Filing a petition “creates an estate [that is] comprised of ... all legal or equitable interests of the debtor in property as of the commencement of the case,” regardless of where such property is located or *1213who holds it.15 Thus, as a matter of law, the estate — not the debtor — owns all assets the moment the debtor files his bankruptcy petition. Additionally, an automatic stay protects all assets of the estate, also as a matter of law, as soon as the petition is filed.16 The stay protects against, as relevant here, “any act to obtain possession of property of the estate or of property from the estate or to exercise control over property of the estate.”17

A bankruptcy trustee18 is appointed to represent the estate and guide the bankruptcy case through the process to its conclusion.19 The trustee is an indispensable party to the bankruptcy because the bankruptcy process is complex, is not self-executing, and requires the good faith of all involved. The trustee is a fiduciary to the estate.20 The Bankruptcy Court and the trustee work together supervising the case, marshalling all of the debtor’s assets for distribution to the creditors.

The district courts have jurisdiction over bankruptcy cases,21 though the district courts may provide in their local rules that bankruptcy cases be referred to the bankruptcy courts.22 If an order of the Bankruptcy Court is appealed, the District Court sits as an appellate court in reviewing the Bankruptcy Court’s order.23 The District Court is bound to a clear-error standard for the Bankruptcy Court’s factual findings and an abuse-of-discretion standard for the Bankruptcy Court’s discretionary . decisions, such as the decision whether to reopen a case.24 Orders resulting from the District Court’s review may then move through the normal federal appellate process.25

I now turn to the evolution of judicial estoppel, a supposedly equitable doctrine overlaying this intricately designed bankruptcy system, which has managed to strip the Bankruptcy Court of its broad discretion as the “ultimate custodian of the estate.” 26

II.

As Wright, Miller & Cooper, Federal Practice and Procedure: Jurisdiction 2d § 4477 observes, “[T]he number of federal appellate decisions grappling with [the *1214doctrine of judicial estoppel] has grown dramatically.”
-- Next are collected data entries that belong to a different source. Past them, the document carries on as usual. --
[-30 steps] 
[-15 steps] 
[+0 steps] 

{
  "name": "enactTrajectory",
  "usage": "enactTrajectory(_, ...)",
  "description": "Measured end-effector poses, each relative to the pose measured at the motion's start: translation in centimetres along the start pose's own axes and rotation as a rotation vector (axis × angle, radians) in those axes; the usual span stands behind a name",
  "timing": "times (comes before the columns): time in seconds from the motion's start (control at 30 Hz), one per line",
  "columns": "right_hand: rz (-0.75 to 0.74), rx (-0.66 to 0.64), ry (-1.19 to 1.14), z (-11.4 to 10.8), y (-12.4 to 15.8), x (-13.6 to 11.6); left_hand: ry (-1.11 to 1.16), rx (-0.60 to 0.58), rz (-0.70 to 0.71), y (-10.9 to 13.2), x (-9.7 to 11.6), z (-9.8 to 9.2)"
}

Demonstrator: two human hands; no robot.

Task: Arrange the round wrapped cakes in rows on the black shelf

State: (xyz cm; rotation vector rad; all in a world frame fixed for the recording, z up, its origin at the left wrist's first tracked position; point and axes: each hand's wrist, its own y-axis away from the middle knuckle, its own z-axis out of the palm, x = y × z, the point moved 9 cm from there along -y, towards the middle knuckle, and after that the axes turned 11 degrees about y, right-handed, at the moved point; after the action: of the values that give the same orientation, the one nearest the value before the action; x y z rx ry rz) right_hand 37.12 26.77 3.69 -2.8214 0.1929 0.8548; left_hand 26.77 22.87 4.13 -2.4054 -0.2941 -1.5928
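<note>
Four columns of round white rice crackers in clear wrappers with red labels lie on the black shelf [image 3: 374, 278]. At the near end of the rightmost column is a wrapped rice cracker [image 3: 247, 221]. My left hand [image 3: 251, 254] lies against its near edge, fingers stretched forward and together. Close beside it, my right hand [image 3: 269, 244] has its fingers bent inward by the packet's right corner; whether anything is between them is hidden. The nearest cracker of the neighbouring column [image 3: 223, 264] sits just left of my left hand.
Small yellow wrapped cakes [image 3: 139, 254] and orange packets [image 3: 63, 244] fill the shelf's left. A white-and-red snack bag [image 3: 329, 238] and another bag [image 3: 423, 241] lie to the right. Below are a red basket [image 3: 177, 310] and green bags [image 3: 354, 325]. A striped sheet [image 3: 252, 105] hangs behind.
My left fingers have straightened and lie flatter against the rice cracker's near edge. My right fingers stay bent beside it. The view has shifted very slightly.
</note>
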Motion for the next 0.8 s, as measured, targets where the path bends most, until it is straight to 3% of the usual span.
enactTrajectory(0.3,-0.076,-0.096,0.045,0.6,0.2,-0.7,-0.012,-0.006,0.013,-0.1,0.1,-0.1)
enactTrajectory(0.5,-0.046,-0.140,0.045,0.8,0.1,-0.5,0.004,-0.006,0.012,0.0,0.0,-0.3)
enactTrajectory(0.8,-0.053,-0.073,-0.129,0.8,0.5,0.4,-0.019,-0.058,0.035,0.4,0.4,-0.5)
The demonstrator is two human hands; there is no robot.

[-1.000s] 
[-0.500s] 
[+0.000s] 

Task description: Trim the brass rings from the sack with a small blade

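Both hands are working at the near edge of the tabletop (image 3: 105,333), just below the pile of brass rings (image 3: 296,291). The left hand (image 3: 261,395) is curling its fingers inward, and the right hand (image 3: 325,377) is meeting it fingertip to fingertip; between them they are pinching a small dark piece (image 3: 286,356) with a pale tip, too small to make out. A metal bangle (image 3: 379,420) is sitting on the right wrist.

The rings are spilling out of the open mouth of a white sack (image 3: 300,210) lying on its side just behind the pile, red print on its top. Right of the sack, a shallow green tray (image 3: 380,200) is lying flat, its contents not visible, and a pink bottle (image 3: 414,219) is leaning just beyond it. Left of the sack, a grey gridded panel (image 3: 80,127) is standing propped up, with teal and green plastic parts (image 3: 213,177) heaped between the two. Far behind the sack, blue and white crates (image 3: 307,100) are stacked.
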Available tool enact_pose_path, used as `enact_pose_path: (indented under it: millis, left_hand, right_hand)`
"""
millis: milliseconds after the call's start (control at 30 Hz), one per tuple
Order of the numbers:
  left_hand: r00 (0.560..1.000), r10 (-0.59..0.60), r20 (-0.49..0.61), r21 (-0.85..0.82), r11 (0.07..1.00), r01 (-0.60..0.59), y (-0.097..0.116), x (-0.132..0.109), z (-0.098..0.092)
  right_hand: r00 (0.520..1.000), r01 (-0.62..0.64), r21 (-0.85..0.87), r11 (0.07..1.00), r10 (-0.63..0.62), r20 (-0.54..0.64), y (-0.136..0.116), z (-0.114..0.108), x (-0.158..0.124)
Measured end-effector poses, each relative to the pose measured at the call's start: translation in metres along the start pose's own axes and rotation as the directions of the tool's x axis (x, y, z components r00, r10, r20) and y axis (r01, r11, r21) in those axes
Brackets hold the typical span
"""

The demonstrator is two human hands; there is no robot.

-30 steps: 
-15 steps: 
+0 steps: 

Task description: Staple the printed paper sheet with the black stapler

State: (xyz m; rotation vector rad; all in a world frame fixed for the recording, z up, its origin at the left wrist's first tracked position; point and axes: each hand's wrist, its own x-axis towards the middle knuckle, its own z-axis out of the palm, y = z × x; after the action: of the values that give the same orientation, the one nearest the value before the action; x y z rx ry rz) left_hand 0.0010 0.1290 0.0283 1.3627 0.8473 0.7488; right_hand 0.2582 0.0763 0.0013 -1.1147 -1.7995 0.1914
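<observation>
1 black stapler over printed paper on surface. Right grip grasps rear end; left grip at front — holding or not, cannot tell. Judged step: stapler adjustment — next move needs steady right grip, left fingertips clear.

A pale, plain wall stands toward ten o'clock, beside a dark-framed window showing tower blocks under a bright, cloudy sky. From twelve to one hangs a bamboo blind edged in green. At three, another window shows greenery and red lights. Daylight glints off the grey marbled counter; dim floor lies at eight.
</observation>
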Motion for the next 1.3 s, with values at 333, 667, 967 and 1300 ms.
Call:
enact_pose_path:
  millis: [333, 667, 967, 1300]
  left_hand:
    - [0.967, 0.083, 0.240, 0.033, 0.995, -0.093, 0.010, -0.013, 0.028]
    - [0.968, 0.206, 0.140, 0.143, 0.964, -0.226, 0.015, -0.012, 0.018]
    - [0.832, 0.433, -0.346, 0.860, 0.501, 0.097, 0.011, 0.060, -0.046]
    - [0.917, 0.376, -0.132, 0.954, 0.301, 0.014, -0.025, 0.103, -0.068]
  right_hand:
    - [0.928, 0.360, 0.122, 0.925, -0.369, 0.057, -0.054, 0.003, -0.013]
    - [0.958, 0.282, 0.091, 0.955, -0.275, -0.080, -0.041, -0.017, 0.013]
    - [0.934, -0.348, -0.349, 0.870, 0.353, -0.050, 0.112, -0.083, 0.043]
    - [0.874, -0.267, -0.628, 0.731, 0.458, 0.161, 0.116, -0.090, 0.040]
The cases tend to cluster around a few salient points, leaving uncertainty in between. Some sense of order can be found by focusing on three major approaches. The narrowest approach precludes inconsistent positions only ón a theory akin to equitable estoppel, requiring reliance by a party who would be injured by permitting a change of position. A more open approach, which has become dominant in the federal courts, looks for reliance by an adjudicating tribunal. This approach in turn blends into a still more open-ended approach that, by seeking to prevent a party from “playing fast and loose” with the courts, implies distinctions between seemly and unseemly adversary behavior. All of these approaches must come to terms with the well-entrenched principle that modern procedure welcomes inconsistent positions in the course of a single litigation.27

Each of these approaches is solicitous of one or more discrete interests. The “nar-rawest approach” protects a party who has relied on its adversary’s former position from the injury it would suffer if the court allowed the adversary to abandon its former position and pursue a contrary position. ' This approach also protects the court’s integrity, which may be called into question if it issues a decision that appears to be unjust. The “more open approach” protects the previous court’s appearance of competence by not issuing a ruling the previous court should have made but did not. The “still more open-ended approach” protects the court from inconsistent pleadings that are not barred by the doctrines of issue and claim preclusion but are disrespectful of the judicial process. This Circuit’s doctrine best resembles the “still more open-ended approach.”28

In the remainder of Part II., I trace the evolution of judicial estoppel in this circuit. In its first iteration, the doctrine required that the inconsistent positions at issue be taken under oath in separate judicial proceedings. To invoke the doctrine, a party had to show that its adversary was advancing a position in the District Court that *1215was inconsistent with a position it took in an earlier judicial proceeding. The doctrine assumed that the adversary’s first position was true, and its second position false. The District Court invoked the doctrine and estopped the adversary from asserting the second position to protect the judicial system’s integrity. Allowing the adversary to go forward with a false claim would be to tolerate the perversion of the judicial process and that, obviously, would undermine the integrity of the judicial process.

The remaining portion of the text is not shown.